Prompt:
Beginning at the top of the material, repeat each line exactly, and stop once the line with "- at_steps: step" has been written.

Data:

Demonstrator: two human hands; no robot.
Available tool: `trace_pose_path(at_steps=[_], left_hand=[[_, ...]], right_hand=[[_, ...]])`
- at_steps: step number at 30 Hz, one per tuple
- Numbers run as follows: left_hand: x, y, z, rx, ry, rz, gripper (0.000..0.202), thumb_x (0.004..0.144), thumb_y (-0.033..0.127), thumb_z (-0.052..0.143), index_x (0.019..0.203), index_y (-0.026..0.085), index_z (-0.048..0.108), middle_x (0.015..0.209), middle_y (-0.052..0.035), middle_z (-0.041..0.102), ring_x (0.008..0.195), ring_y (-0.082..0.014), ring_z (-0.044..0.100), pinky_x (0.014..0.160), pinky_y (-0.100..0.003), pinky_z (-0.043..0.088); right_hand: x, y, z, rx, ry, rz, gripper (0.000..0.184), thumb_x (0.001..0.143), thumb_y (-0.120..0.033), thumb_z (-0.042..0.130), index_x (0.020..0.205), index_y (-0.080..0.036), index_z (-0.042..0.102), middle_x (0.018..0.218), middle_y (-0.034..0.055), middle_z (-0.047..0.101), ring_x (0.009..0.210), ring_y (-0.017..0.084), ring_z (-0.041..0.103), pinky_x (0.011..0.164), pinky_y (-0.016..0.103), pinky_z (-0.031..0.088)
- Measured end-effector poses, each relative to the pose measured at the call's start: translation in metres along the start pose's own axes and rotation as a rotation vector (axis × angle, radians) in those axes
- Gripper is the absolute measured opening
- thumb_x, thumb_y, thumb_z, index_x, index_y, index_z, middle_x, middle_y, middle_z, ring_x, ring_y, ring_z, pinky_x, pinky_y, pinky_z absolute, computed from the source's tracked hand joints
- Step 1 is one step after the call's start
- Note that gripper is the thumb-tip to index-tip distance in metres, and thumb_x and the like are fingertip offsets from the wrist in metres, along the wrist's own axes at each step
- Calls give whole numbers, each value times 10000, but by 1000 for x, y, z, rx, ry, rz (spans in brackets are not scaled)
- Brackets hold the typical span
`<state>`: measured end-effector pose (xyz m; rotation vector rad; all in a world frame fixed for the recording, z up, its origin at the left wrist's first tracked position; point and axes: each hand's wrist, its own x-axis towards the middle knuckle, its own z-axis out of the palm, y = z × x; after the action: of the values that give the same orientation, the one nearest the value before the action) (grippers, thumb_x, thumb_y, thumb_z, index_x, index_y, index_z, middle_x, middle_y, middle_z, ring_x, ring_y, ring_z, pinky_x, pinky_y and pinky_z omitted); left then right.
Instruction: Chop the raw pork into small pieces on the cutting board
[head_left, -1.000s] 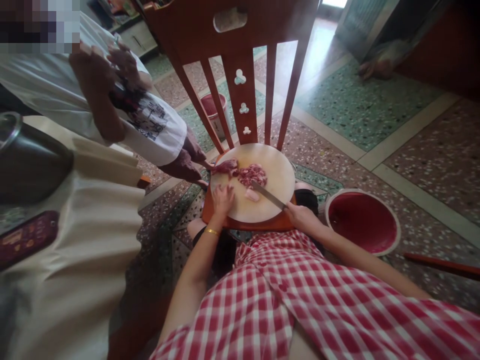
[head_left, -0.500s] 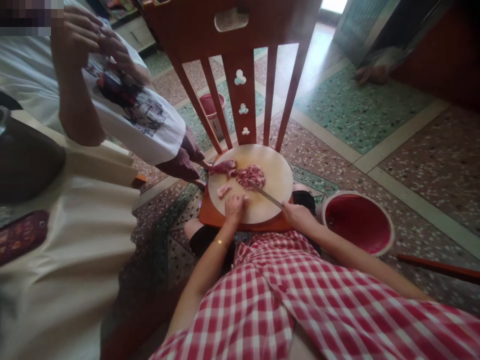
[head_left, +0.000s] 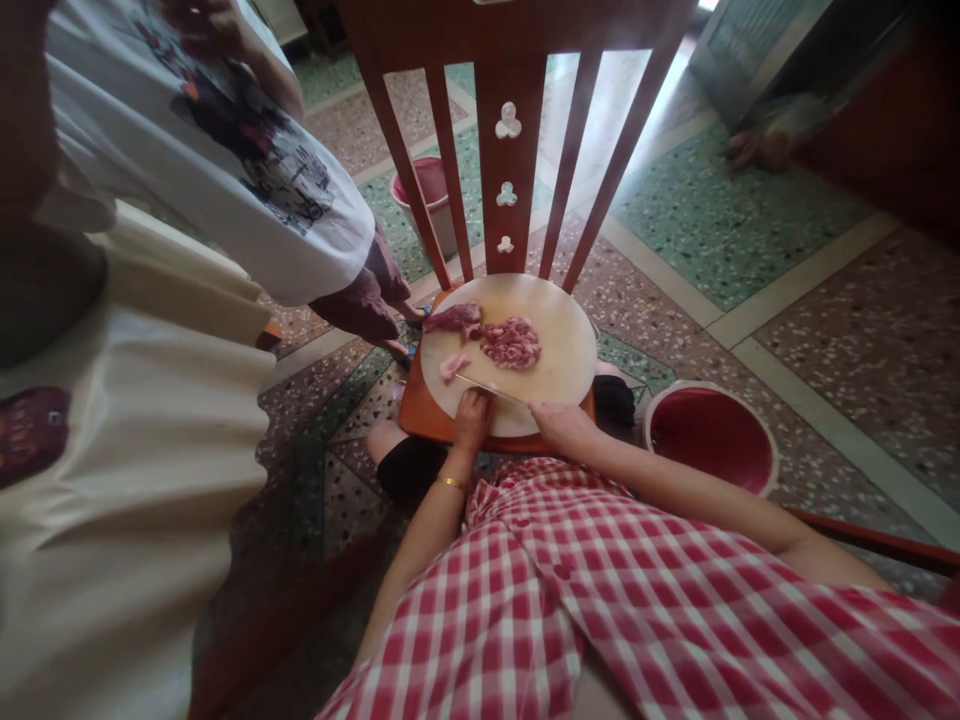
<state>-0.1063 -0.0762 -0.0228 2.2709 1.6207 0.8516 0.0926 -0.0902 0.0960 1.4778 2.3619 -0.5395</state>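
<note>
My right hand (head_left: pixel 564 428) is closed around the handle of a knife (head_left: pixel 491 387), at the near right of a round pale cutting board (head_left: pixel 566 345). The blade points left, passing just beyond the fingertips of my left hand (head_left: pixel 472 415). Those fingers are curled down on the board's near edge; whatever they may hold is hidden. A heap of cut meat (head_left: pixel 511 343) lies at the board's middle. Beside it on the left is a larger dark red piece of meat (head_left: pixel 457 319). A small pale piece (head_left: pixel 453 367) sits close to the knife tip.
The board rests on the seat of a wooden chair (head_left: pixel 420 420). On the right stands a red-lined bucket (head_left: pixel 712 435); another bucket (head_left: pixel 431 190) is behind the chair. At left are a person in a white shirt (head_left: pixel 300 230) and a table with a cream cloth (head_left: pixel 165 450).
The knife has moved left and toward me, from the meat heap to beside my left hand. My right hand has shifted left. The view has tilted down slightly.
</note>
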Motion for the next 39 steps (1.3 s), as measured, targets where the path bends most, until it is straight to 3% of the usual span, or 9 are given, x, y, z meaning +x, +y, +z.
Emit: trace_pose_path(at_steps=[10, 14, 17, 20, 26, 30, 39], left_hand=[[0, -3, 9, 39, 7, -66, 257, 866, 190, 439, 1067, 177, 597, 1006, -116, 590, 1031, -237, 519, 893, -405, 464], [1, -1, 6, 33, -16, -74, 236, 870, 190, 435, 1026, 174, 612, 959, -119, 600, 1003, -239, 529, 887, -425, 458], [3, 2, 3, 22, 21, -51, 224, 887, 206, 420, 977, 175, 622, 953, -106, 607, 960, -216, 544, 871, -407, 467], [5, 6, 0, 3, 68, -21, 222, 897, 235, 423, 974, 165, 619, 964, -99, 613, 944, -197, 547, 866, -377, 470], [-1, 8, -1, -13, 85, -17, 244, 906, 237, 395, 1003, 156, 604, 1008, -101, 605, 990, -188, 534, 876, -360, 463], [-3, 6, 4, -9, 111, -33, 242, 905, 229, 397, 994, 157, 610, 987, -102, 605, 989, -191, 538, 882, -364, 464], [-2, 4, 7, 7, 105, -38, 230, 896, 228, 408, 940, 159, 624, 933, -99, 603, 955, -200, 543, 867, -375, 473]], right_hand=[[37, -23, -2, 49, -7, -15, 348, 912, -149, 279, 1212, -145, 454, 939, 144, 659, 852, 218, 640, 703, 291, 450], [25, 0, 6, 81, 3, -40, 328, 904, -151, 321, 1200, -169, 462, 962, 124, 665, 868, 200, 637, 724, 276, 449], [11, 22, 10, 39, -23, 3, 300, 894, -151, 339, 1153, -182, 489, 976, 120, 664, 876, 210, 636, 702, 281, 455], [7, 28, 6, 15, -16, 41, 279, 904, -171, 326, 1126, -189, 493, 976, 115, 660, 880, 220, 636, 693, 286, 457], [10, 13, -2, 44, 37, 29, 268, 908, -168, 327, 1121, -187, 488, 960, 107, 664, 871, 210, 637, 705, 266, 442], [10, 10, -1, 36, 2, 10, 288, 907, -159, 308, 1120, -182, 500, 944, 113, 668, 862, 211, 635, 711, 276, 441], [41, -18, -15, 86, 4, -35, 394, 904, -168, 283, 1261, -128, 445, 1003, 153, 647, 931, 220, 604, 782, 298, 431]])
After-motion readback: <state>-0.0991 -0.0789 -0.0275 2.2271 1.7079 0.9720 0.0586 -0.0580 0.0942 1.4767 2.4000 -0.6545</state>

Answer to the exercise:
Demonstrator: two human hands; no robot.
Available tool: `trace_pose_path(at_steps=[_], left_hand=[[_, ...]], right_hand=[[_, ...]])`
- at_steps: step number at 30 Hz, one per tuple

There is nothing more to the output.